Milo Winter illustration of Lilliputians

Few political satirists have been twee-ified quite like Jonathan Swift. Gulliver’s Travels still packs a satirical wallop but is commomly treated as a children’s story. While Cheese Mites was clearly not intended to be a full adaptation of the narrative, the battling Lilliputians are true to the book. At one point, one of the Lilliputians explains to Gulliver that the nation traditionally broke eggs by tapping the larger end but, when a prince cut his fingers doing so, his father decreed that eggs be tapped on the smaller end. “The people so highly resented this law, that our histories tell us, there have been six rebellions raised on that account; wherein one emperor lost his life, and another his crown… It is computed that eleven thousand persons have at several times suffered death rather than submit to break their eggs at the smaller end.” Later in the book, Gulliver angers the Lilliputian king by not eliminating his egg heretic opponent in a war. Such people would indeed duke it out on a restaurant table, I think.

The waiter was possibly played by Walter Booth

It wouldn’t be an early film if there wasn’t at least some confusion about the film credits and, in fact, just about every film from R.W. Paul’s film company for this year (and several years after). You see, most sources credit Paul as the producer and magician Walter Booth as the director but this has been challenged by historians John and William Barnes, who point out there is little actual evidence supporting these credits.

In the essay Issues of Provenance and Attribution for the Canon: Bookending Robert Paul found in the collection Provenance and Early Film, Ian Christie points out that the term “director” was anachronistic for this period in any case. Indeed, the terminology and duties of the post were still fluid in the 1910s, when a producer might be credited as a director and a director as a producer.

Continued delight.

Credit disputes are common in early film– in addition to roles not yet fleshed out and established, record keeping could be spotty– and generally seem to be settled quickly or not at all. There are pleasant instances where a credit is disputed and just about everyone agrees with the findings, such as how the Madame Thuillier of the movies is now understood to be daughter Berthe and not mother Elisabeth. But then there is the other kind, a shooting war of claims and counterclaims. We saw that with the efforts to credit Arthur Melbourne-Cooper and not George Albert Smith with the pioneering trick film Grandma’s Reading Glass. It was a red hot written debate that, at one point, hinged on the tails of the cats shown in the film (the Melbourne-Cooper side claimed they were Manx, which proved their arguments, while the Smith side declared “Tail”).

A fine, cheesy meal

The Booth side fired back with Walter R. Booth and the Early Trick Film by Barry Anthony, pointing out that Booth was credited as the director of The Magic Sword by at least one of his coworkers within a decade of its completion, Paul did not embrace trick films before Booth started working for him, and the Paul trick films fit Booth’s stage work as a magician. So there we go.
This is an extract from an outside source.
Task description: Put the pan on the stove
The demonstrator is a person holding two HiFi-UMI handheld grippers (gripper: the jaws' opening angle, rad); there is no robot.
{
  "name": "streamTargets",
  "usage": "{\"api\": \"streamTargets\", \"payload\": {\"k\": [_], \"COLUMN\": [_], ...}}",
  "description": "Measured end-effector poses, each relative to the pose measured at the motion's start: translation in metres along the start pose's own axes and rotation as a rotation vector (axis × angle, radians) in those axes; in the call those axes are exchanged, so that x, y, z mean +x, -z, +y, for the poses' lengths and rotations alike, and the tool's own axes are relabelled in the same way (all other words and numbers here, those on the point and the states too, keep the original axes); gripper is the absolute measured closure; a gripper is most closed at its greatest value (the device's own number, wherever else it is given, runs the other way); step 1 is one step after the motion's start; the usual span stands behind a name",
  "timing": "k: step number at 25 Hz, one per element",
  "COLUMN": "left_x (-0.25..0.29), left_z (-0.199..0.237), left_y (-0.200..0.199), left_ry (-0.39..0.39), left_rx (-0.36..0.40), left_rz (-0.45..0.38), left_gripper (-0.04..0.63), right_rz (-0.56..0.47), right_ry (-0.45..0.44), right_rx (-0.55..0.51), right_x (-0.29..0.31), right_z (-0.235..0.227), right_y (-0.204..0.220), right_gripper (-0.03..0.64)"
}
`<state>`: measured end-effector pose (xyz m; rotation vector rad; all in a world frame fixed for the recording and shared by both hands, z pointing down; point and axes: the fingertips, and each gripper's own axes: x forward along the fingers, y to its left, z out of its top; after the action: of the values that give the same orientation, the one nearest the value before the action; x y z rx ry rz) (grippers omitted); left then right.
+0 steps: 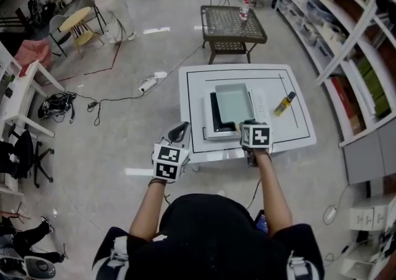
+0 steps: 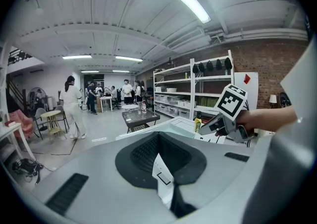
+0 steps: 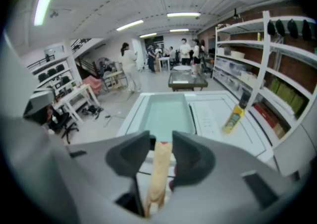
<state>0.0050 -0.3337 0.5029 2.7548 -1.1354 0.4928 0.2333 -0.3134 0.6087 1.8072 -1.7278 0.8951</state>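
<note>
A rectangular pale teal pan (image 1: 234, 104) sits on the white and black stove (image 1: 212, 129) on the white table (image 1: 291, 136). In the right gripper view the pan (image 3: 168, 111) lies straight ahead, and its wooden handle (image 3: 159, 168) runs back between the jaws of my right gripper (image 3: 161, 143). The jaws stand wide beside the handle without clamping it. In the head view my right gripper (image 1: 246, 126) is at the stove's near edge. My left gripper (image 1: 181, 129) hovers off the table's left front corner, jaws together and holding nothing.
A yellow bottle (image 1: 284, 103) lies on the table right of the stove. A wicker coffee table (image 1: 232, 25) stands beyond it, with shelving (image 1: 346, 37) along the right. A power strip (image 1: 147, 83) and cables lie on the floor at the left. People stand far back.
</note>
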Motion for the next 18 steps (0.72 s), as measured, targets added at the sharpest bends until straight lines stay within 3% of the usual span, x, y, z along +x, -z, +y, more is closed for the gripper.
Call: {"api": "streamTargets", "payload": {"k": [8,18], "left_x": [-0.001,-0.005], "left_z": [0.004,0.002], "left_y": [-0.029,-0.050], "left_ry": [0.017,0.029], "left_rx": [0.035,0.061], "left_rz": [-0.055,-0.107], "left_gripper": [0.569,0.569], "right_rz": [-0.202,-0.454], "right_ry": [-0.013,0.029], "right_rx": [-0.092,-0.131], "right_x": [-0.056,-0.113], "right_z": [0.021,0.028], "right_y": [-0.045,-0.081], "right_gripper": [0.560,0.581]}}
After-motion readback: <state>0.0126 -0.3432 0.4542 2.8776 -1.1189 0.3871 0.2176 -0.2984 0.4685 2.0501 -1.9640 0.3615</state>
There is nothing like early cinema to remind us of just how little we can be certain of as we try to piece together the history of movies. And just to add to the confusion, another Cheese Mites film was released in 1903, which used microscopic footage of actual cheese mites to horrify and amuse the audience. Come back, Lilliputians, all is forgiven.

Dinner and a show

The credit dispute is unlikely to be resolved any time soon, but that shouldn’t stop us from enjoying the antics of the Cheese Mites. As Napoleon said in Time Bandits, “That’s what I like! Little things hitting each other!” and it turns out that sentiment is truly timeless.

Where can I see it?

Released on DVD as part of the BFI’s R.W. Paul collection. Also available on the BFI player but it is region locked.